#### WHAT THE TASK REQUIRES
Show every line of the data that includes the word "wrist".
━━━━━ MATERIAL PROVIDED
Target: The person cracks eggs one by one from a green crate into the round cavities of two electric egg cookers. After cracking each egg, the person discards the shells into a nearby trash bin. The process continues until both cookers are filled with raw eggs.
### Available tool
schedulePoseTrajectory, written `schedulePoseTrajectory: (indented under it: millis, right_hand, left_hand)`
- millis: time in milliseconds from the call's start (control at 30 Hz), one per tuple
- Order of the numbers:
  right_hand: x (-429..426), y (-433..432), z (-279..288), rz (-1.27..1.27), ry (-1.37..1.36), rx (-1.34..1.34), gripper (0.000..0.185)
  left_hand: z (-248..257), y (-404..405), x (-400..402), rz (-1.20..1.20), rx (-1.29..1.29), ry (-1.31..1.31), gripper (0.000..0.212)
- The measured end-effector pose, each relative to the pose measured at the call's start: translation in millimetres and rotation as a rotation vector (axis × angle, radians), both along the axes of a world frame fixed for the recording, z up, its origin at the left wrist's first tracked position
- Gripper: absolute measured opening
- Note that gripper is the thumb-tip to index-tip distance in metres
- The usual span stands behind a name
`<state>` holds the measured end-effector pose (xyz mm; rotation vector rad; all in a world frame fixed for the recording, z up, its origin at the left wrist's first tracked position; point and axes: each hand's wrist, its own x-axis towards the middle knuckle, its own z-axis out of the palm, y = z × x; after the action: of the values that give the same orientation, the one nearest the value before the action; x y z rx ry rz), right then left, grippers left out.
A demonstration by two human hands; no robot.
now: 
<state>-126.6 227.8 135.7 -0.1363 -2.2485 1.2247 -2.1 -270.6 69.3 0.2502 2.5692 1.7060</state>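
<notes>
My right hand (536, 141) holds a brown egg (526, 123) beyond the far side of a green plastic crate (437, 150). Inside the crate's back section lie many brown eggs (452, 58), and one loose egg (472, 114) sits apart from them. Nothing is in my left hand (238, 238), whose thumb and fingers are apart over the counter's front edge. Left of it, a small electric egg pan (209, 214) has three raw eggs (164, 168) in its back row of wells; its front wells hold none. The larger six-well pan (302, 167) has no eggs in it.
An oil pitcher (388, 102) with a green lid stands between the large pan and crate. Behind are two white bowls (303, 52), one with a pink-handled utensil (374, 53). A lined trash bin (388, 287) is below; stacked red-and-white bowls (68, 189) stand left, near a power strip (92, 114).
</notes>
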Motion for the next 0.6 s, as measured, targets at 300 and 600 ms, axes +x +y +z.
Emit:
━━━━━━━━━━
#### YOUR RESPONSE
- The measured end-effector pose, each relative to the pose measured at the call's start: translation in millimetres and rotation as a rotation vector (axis × angle, radians), both along the axes of a world frame fixed for the recording, z up, its origin at the left wrist's first tracked position
`<state>` holds the measured end-effector pose (xyz mm; rotation vector rad; all in a world frame fixed for the recording, z up, its origin at the left wrist's first tracked position; point and axes: each hand's wrist, its own x-axis towards the middle knuckle, its own z-axis out of the palm, y = z × x; after the action: of the values that give the same orientation, the one nearest the value before the action; x y z rx ry rz), right then left, grippers left out.

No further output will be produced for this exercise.